* _Problem to work on_: Please repeat, exactly and with nothing extra, the line containing "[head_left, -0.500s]" and every line after it up to the end of the material.

-- Input data follows --

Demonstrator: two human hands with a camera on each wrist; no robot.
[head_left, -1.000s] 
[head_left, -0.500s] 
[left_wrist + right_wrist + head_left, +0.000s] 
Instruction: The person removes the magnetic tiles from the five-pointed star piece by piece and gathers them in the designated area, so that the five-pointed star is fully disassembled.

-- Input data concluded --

* _Task result_:
[head_left, -0.500s] 
[left_wrist + right_wrist + head_left, +0.000s] 
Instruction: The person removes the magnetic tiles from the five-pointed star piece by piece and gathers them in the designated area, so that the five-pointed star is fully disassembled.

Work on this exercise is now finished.